At present, neighboring countries are high on the list of Turkey’s foreign policy priorities and this was clearly announced by the Turkish President Abdullah Gul in an interview with BBC television. Asked why Turkey was interested in Iran’s nuclear case, he added that the case was evolving in a neighboring country and any development surrounding Iran’s nuclear case will influence Turkey.

Peripheral environment is, therefore, is of high significance to Turkey’s foreign policy. This approach dates back to the Ottoman Empire when the country had to deal with the Safavid government, on the one hand, and the European countries, on the other hand. This is why the Turkish foreign policy attaches the highest importance to surrounding regions. One of these regions is the Balkans which has common borders with Turkey. The second region is Cyprus with the third region of importance being Caucasus. Turkey shares borders both with Georgia and Armenia. On the other hand, a narrow strip of land connects Turkey to Nakhichevan, an exclave of Azerbaijan.

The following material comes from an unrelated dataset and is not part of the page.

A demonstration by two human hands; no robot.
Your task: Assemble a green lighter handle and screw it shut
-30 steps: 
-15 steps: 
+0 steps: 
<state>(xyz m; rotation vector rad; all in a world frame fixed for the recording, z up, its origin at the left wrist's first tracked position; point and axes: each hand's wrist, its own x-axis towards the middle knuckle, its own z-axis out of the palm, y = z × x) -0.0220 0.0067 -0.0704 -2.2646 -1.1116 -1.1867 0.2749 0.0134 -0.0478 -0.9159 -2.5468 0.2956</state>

Turkey is trying to first solve its problems with surrounding countries by reestablishment of ties with Armenia and finding a solution to the problem in Cyprus. On the other hand, Turkey is taking position on the situation in Egypt because the two countries can expand bilateral relations across the Mediterranean.

Active ImageTherefore, it is a priority to expand ties with neighboring countries. Turkey has common borders with Greece and Bulgaria and, as such, borders the European Union. The European Union enjoys a special position in Turkey’s foreign policy equations. It seems that Turkey is trying to promote its regional status to make Europe ask Ankara for accession to the European Union. Erdogan announced that the Turkish government will not ask EU for membership anymore. This shows that Turkey is pursuing to increase its regional weight by entering into various regional equations.
Ankara seeks to prove that EU needs it and it is for EU to call for Turkey’s membership in the Union.

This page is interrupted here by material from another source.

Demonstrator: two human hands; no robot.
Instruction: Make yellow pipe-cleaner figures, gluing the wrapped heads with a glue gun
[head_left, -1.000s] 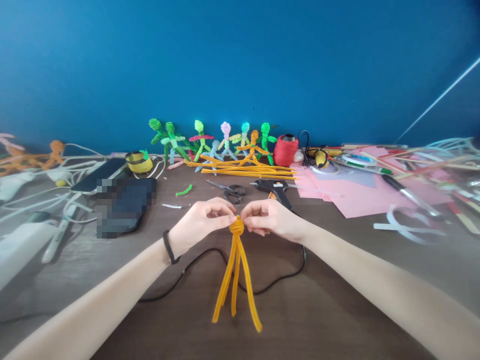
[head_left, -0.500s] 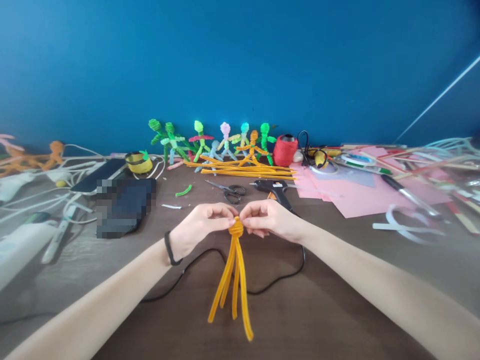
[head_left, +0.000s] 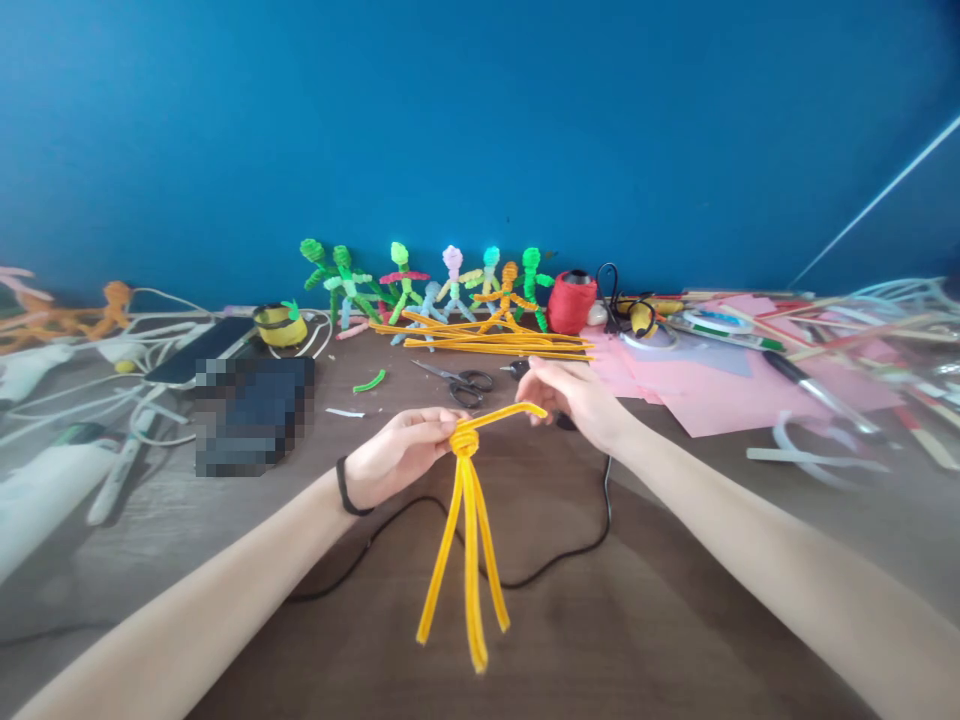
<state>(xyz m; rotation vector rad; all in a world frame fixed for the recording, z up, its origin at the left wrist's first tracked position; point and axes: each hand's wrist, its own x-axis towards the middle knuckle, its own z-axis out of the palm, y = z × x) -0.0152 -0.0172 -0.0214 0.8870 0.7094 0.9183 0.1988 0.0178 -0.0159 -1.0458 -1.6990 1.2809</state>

Iran is another area of interest to Turkey’s foreign policy. Ankara is a major customer of the Iranian energy, especially oil. On the other hand, Turkey is aware that Iran is suffering from international sanctions and it can avail itself of the current circumstances. Therefore, Turkey has announced that it will not observe unilateral anti-Iranian sanctions which have been imposed by certain countries outside the framework of the Security Council resolutions. Turkey, thus, is trying to indicate that it pursues an independent foreign policy. This is why Ankara did not allow the United States to use its airspace to attack Iraq.

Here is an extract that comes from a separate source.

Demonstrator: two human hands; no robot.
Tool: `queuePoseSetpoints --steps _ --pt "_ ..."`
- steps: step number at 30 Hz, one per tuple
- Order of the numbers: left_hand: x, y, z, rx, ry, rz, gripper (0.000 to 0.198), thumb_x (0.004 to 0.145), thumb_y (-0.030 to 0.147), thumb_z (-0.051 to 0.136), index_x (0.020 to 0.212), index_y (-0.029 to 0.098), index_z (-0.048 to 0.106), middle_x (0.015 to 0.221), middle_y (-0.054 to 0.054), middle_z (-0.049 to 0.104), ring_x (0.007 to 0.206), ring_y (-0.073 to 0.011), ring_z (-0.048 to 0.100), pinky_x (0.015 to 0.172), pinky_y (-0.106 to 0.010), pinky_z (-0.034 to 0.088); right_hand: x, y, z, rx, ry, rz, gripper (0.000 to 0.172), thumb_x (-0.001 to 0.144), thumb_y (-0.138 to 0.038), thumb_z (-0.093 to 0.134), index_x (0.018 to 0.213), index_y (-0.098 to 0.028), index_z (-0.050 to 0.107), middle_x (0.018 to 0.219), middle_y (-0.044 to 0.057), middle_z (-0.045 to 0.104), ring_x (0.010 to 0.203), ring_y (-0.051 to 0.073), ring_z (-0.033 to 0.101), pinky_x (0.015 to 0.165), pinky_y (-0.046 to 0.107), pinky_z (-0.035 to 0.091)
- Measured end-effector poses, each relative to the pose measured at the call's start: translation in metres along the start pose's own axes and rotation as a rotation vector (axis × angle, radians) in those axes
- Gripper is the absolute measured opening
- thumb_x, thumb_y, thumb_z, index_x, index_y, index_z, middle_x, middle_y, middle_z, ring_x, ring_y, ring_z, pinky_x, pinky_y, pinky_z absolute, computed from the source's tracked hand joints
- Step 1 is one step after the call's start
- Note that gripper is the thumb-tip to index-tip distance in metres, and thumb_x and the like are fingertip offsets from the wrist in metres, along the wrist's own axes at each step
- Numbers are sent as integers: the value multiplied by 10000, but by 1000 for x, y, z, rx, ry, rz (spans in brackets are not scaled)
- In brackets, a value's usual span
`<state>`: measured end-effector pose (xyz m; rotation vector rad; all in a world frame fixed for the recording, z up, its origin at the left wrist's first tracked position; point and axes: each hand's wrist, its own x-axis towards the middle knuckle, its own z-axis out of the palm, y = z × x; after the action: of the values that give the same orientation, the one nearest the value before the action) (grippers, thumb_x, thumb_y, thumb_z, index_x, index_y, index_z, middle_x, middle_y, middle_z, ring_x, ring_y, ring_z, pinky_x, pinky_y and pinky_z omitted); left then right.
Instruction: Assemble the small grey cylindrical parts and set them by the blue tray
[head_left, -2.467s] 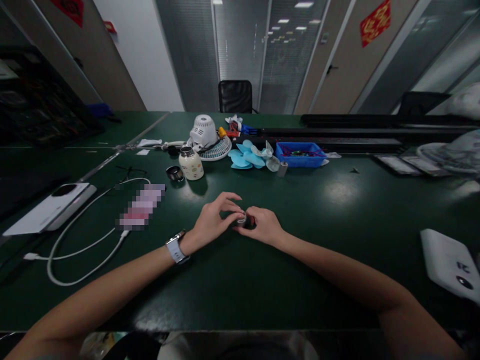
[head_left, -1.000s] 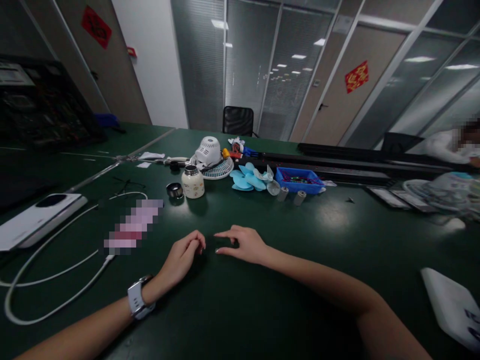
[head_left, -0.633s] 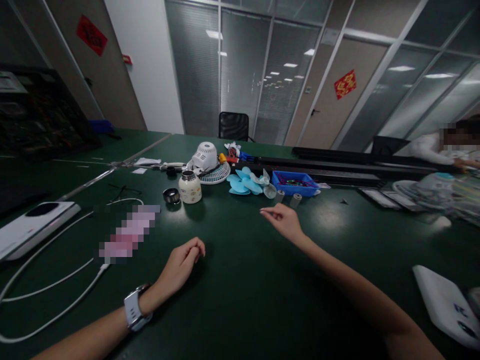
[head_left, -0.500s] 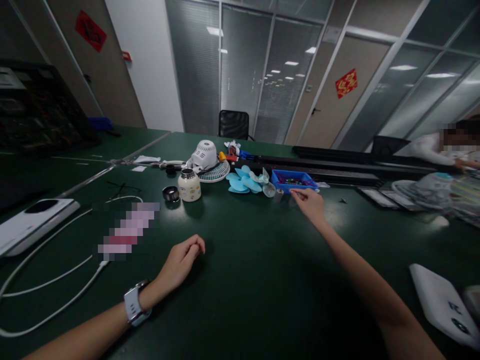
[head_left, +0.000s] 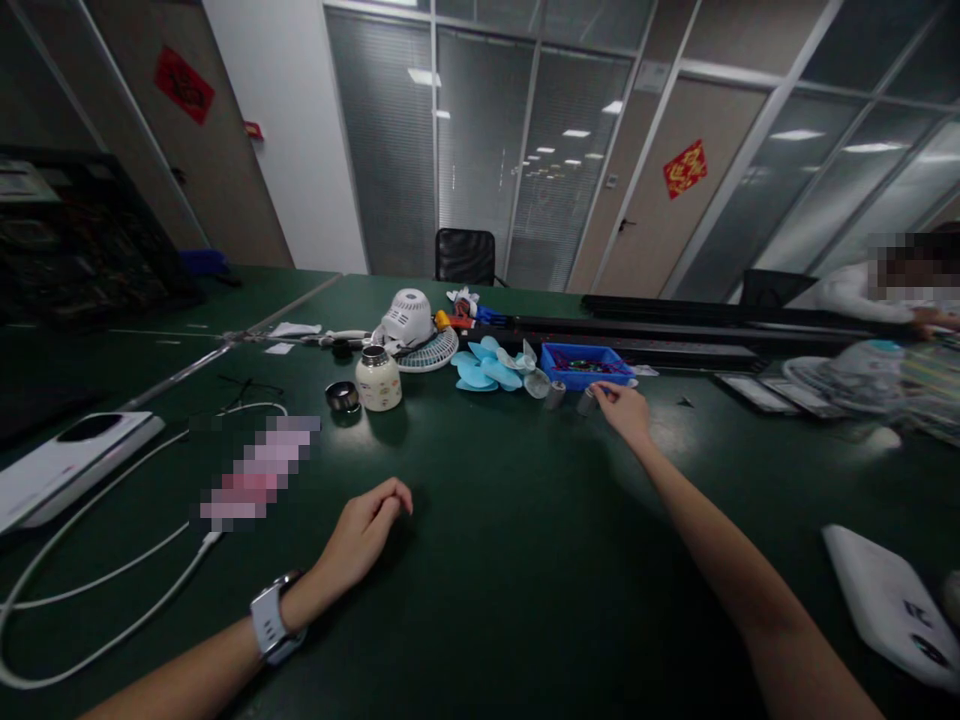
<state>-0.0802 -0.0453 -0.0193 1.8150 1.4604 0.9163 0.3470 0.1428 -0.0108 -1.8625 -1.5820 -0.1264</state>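
My right hand [head_left: 624,412] is by the front right of a blue tray [head_left: 585,380] with small coloured parts inside. Its thumb and finger are pinched at the upper edge of a small grey metal cylinder [head_left: 586,402] standing on the table; what lies between the fingertips is too small to make out. A second metal cylinder [head_left: 555,395] stands just left of it. Nearer to me on the left, my left hand [head_left: 369,525] rests on the table, fingers loosely curled with nothing seen in them. A watch [head_left: 276,617] is on that wrist.
Light-blue fan blades [head_left: 487,366] lie left of the tray. Behind are a white fan body [head_left: 407,318] and long black rails [head_left: 645,345]. A cream bottle [head_left: 379,380] and dark ring-shaped lid [head_left: 343,396] stand left. A cable [head_left: 142,565] loops leftward. Another person sits far right.
My right hand has shifted slightly right, and the metal cylinder by its fingertips now shows more clearly. My left hand has stayed in place. The view has tilted a little.
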Motion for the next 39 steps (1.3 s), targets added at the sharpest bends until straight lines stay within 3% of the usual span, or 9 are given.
queuePoseSetpoints --steps 5,11,20,23,28,35,39 --pt "-1 1 -1 -4 2 7 253 884 259 381 747 209 588 623 32 514 595 -170 510 570 -251 371 0 12 5 53 17 17 538 858 -567 449 1046 -158 744 684 82 681 629 207 605 567 284 398" --pt "-1 0 -1 0 -2 4 250 889 254 387 761 211 597 644 32 535 609 -171 522 579 -250 374 0 14 7 84 38 -34 582 863 -607 419 1078 -167 734 758 88 703 693 212 618 634 294 422" --pt "0 -1 0 10 -19 1 246 874 270 385 768 210 598 632 32 524 603 -173 514 574 -250 370 -2 11 7 26 4 2 455 852 -544 486 1030 -224 756 824 87 725 726 229 623 616 292 402" --pt "0 0 0 39 -28 -2 267 884 278 362 779 207 597 642 29 527 614 -175 522 586 -255 375 -7 5 3 -6 25 6 455 871 -534 461 1061 -232 745 850 93 714 761 234 621 639 295 396" --pt "0 0 1 54 -48 -1 278 887 281 349 784 205 597 697 16 576 667 -185 567 631 -269 402 -13 -26 -3 -186 159 -186 564 869 -606 441 1229 -227 652 962 109 659 844 241 591 740 328 362" --pt "2 -8 3 61 -66 41 268 907 266 367 806 209 610 733 23 609 694 -177 586 662 -266 411 5 -61 15 -346 -85 -222 626 772 -714 504 951 -173 764 968 156 614 931 317 540 815 419 290" --pt "0 -10 3 64 -61 50 276 918 257 376 827 209 633 754 22 628 696 -171 594 658 -262 418 1 -63 10 -295 -95 -252 560 742 -696 571 811 -178 773 909 130 602 930 308 519 787 396 294"
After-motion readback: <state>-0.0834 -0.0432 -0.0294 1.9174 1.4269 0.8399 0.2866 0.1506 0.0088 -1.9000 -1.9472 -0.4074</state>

Therefore, I believe that Turkey’s foreign policy has been very smart and followed a consolidated framework. Decision-making authorities are not multiple. For example, although the Turkish military sways great influence, military commanders have never adopted independent policies and have left formulation of the country’s foreign policy to the state. This is unlike the situation in our country where multiple decision-making centers make different, and at times incongruent, decisions. A single policy is followed in Turkey which has greatly helped it achieve foreign policy goals. As said before, Turkey is currently cashing in on Iran’s sanctions. Ankara also followed a two-tier policy throughout Iran’s war with Iraq. It enjoyed close relations with both countries. Ankara did not care about two neighboring countries being at war; it rather tried to find new markets. At present, imposition of tough sanctions against Iran has provided Turkey with a good opportunity for investment. Now that other countries avoid of investing in Iran, Turkish investors have become more active than before. This is why I believe that the Turkish government is hunting on opportunities.